4 avril 2020
Sommet du Jiekkevarre, Lyngenfjord, Norvège.
Sommet du Jiekkevarre, Lyngenfjord, Norvège.
(mood) Il lui semble parfois qu’on lui a retiré des morceaux pour mieux le refondre. Figure de verre éclatée en une myriade d’échardes cristallines reflétant la lumière des astres, fondue en un nouvel état qu’il ne reconnait pas entièrement. Des bribes anciennes se mêlant au connu – fils brillants de curiosité et d’absence de conscience du risque face à des savoirs à découvrir, entrelacés d’un début de pensée consciente. Un infime indice, qui se formulera bien assez tôt : I have to stop hiding someday.
Assis sur un éperon rocheux, son éclair de feu posé avec précaution à ses côtés, son regard se perd avec une quiétude qu’il avait crue disparue depuis de nombreuses semaines. Tranquillité de l’âme retrouvée au gré des recherches récentes et du contact doux d’âmes aux reflets lunaires. Les montagnes semblent l’entourer, épines dorsales tailladées dans les entrailles de la terre par le recul des glaces, on les croirait enserrées par les étroits bras des fjords qui s’étendent sous ses yeux. La mer cherchant avec constance à rejoindre le sel terrestre sous le regard bienveillant de la lune. ((the gods always act in threes.))

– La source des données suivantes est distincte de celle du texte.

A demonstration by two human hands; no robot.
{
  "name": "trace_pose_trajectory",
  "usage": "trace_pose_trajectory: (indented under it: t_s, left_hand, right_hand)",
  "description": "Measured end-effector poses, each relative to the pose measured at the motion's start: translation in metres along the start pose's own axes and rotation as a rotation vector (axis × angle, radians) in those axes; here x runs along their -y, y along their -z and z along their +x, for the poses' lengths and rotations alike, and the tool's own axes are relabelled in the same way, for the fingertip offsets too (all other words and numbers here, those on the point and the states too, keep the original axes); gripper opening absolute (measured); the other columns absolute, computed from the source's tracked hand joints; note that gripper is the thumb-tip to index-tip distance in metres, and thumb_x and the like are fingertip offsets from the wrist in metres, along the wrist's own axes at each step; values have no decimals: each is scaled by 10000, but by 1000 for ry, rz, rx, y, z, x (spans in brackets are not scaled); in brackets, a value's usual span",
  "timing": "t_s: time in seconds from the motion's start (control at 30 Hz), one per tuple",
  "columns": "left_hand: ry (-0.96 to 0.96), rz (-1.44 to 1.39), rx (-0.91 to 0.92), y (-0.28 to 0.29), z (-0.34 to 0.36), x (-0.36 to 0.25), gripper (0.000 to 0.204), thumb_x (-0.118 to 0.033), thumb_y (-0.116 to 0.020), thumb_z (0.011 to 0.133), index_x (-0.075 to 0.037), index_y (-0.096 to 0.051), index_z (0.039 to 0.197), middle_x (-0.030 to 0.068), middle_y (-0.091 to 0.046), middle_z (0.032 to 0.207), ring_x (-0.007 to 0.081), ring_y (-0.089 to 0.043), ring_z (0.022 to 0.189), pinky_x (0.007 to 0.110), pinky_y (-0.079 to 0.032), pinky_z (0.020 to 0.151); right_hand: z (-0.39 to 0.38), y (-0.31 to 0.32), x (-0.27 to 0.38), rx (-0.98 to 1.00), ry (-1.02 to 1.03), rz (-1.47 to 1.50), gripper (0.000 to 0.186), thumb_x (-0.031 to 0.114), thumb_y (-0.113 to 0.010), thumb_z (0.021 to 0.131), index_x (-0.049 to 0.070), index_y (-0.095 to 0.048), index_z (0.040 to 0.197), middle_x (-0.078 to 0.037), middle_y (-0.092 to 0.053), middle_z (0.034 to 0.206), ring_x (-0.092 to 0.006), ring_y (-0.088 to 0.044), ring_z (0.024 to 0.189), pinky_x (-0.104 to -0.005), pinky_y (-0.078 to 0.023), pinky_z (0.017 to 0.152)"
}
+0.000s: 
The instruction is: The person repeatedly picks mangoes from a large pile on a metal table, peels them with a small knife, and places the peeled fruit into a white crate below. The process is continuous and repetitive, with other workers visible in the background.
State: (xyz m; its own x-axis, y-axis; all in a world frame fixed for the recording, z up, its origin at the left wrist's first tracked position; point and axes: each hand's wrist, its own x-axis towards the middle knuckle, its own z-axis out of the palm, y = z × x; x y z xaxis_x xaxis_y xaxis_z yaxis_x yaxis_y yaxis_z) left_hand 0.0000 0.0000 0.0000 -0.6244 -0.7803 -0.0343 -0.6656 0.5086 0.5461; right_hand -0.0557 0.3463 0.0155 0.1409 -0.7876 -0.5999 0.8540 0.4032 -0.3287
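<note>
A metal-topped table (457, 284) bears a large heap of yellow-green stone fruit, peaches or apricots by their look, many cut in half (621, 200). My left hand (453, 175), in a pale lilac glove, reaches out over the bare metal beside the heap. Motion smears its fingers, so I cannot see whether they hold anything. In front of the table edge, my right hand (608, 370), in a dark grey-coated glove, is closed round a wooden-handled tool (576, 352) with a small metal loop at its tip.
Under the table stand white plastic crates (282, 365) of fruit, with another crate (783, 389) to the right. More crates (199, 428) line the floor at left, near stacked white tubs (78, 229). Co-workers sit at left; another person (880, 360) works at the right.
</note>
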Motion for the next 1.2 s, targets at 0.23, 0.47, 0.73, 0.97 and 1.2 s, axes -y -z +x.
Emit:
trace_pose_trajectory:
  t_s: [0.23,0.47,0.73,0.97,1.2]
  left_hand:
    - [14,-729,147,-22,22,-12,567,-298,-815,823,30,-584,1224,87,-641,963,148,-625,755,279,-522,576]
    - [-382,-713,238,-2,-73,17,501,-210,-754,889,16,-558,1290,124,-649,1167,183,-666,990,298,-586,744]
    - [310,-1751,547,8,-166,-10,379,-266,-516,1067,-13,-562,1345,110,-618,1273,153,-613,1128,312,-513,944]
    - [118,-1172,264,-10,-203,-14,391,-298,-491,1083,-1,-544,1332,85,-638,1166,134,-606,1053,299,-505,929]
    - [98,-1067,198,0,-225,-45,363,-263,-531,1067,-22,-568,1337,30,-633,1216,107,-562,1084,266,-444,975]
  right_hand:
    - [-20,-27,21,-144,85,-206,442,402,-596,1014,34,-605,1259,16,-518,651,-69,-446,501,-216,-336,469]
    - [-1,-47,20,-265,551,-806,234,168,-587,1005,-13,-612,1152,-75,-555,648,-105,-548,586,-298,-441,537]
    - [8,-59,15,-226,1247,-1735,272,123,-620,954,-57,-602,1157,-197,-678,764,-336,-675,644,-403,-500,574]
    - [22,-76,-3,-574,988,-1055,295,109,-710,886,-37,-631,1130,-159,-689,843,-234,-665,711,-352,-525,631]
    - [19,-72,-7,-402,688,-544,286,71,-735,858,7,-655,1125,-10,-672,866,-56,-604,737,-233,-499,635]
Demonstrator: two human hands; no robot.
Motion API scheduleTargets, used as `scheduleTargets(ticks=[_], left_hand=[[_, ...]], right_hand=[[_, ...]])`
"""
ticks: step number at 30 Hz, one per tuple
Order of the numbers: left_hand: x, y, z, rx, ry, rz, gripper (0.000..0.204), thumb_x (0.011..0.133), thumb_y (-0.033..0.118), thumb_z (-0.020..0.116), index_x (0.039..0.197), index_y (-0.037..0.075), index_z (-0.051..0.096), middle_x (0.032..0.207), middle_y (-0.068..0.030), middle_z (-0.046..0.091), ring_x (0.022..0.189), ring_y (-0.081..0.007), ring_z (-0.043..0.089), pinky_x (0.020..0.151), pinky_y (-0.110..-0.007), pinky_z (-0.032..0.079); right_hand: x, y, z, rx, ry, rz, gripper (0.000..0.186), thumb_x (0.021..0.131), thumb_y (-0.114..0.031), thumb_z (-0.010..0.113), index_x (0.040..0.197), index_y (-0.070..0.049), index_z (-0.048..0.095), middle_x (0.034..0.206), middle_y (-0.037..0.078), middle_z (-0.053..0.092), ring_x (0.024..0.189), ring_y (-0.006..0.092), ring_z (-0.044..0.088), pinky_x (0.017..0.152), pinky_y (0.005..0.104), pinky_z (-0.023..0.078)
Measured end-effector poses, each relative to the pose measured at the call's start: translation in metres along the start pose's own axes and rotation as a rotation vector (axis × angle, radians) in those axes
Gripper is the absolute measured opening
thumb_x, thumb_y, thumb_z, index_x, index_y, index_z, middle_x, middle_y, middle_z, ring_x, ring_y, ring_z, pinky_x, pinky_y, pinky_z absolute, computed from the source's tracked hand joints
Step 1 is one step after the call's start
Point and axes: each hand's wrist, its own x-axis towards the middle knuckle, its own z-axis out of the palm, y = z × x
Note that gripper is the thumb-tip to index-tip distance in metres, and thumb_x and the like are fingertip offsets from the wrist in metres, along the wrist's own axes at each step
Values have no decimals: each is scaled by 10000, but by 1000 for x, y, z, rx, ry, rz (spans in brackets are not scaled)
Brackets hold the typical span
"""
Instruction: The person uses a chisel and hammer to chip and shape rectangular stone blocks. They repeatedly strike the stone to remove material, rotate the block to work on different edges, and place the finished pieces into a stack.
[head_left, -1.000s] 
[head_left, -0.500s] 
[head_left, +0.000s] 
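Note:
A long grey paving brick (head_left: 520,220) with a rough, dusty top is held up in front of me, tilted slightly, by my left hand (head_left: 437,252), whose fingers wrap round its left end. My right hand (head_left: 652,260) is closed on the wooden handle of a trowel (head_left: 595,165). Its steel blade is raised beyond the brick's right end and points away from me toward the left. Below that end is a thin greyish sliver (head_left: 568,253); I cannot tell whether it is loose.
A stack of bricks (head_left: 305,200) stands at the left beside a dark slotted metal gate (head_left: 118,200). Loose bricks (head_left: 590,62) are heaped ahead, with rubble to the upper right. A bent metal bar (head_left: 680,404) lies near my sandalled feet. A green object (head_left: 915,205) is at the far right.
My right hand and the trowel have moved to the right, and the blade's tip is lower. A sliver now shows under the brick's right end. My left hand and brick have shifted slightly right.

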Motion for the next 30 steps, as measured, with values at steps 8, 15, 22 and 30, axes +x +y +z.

Installé en tailleur, il tente de méditer comme la renarde lui a appris, l’attrapeur. Ferme les yeux en se concentrant sur son souffle, les mouvements de sa cage thoracique, la sensation du lychen sous lui, du vent glacé du Nord sur la peau dénudée de ses avant-bras révélés par la veste qu’il a roulée. Inégal contact frais contre son épiderme marqué des cicatrices de ses expériences, l’air matamore qui n’a jamais correspondu à son tempérament. Une plaie fraîche couverte d'un bandage, le prix à payer pour le savoir. Lentement, il laisse les pensées filer sans tenter de les retenir, grains de songes échappant aux doigts de sa conscience. Inspire, s’abandonnant à la quiétude de l’embouchure. L’air est limpide, vivifiant – il est en paix.
Depuis 3 jours, il se laisse porter par les découvertes et le plaisir du silence nordique des petites communautés scandinaves. Kiran et lui se retrouvent dans leur cabine en fin de journée, partageant le fruit de leurs recherches, comme ils le faisaient jadis avec les expériences réalisées en parallèle, comme ils l’avaient fait si souvent, adolescents, accroupis dans les recoins de Poudlard pour enchanter les origamis que Finn créait dans des feuilles de papier colorées. Le rythme que les meilleurs amis ont pris a ce mélange de méthode rigoureuse de leurs esprits scientifiques et de fantaisie propre au monde magique. La prévisibilité alliée à la féérie des terres arctiques.
Le craquement caractéristique du transplanage le ramène à la réalité, et il se détourne à peine, petit sourire aux lèvres. « Hi », dit-il avec la voix du vent. Always these words, between them. Éole est en paix, ici. Apprend à reconstituer l’univers de bourasques qui le composent – les vents qui déferlent, les murmures qui caressent, les ouragans, plus rares, qui grondent. « Didn’t feel like flying? » Un voile taquin se glisse dans ses prunelles aux reflets dorés. Il a laissé un balai derrière à l’attention de Kiran, pourtant. « They’ll be here soon », dit-il, ses doigts s’étirant vers le ciel, émerveillement le prenant au cœur. Bientôt, le ciel d'encre sera peint de traits pastel.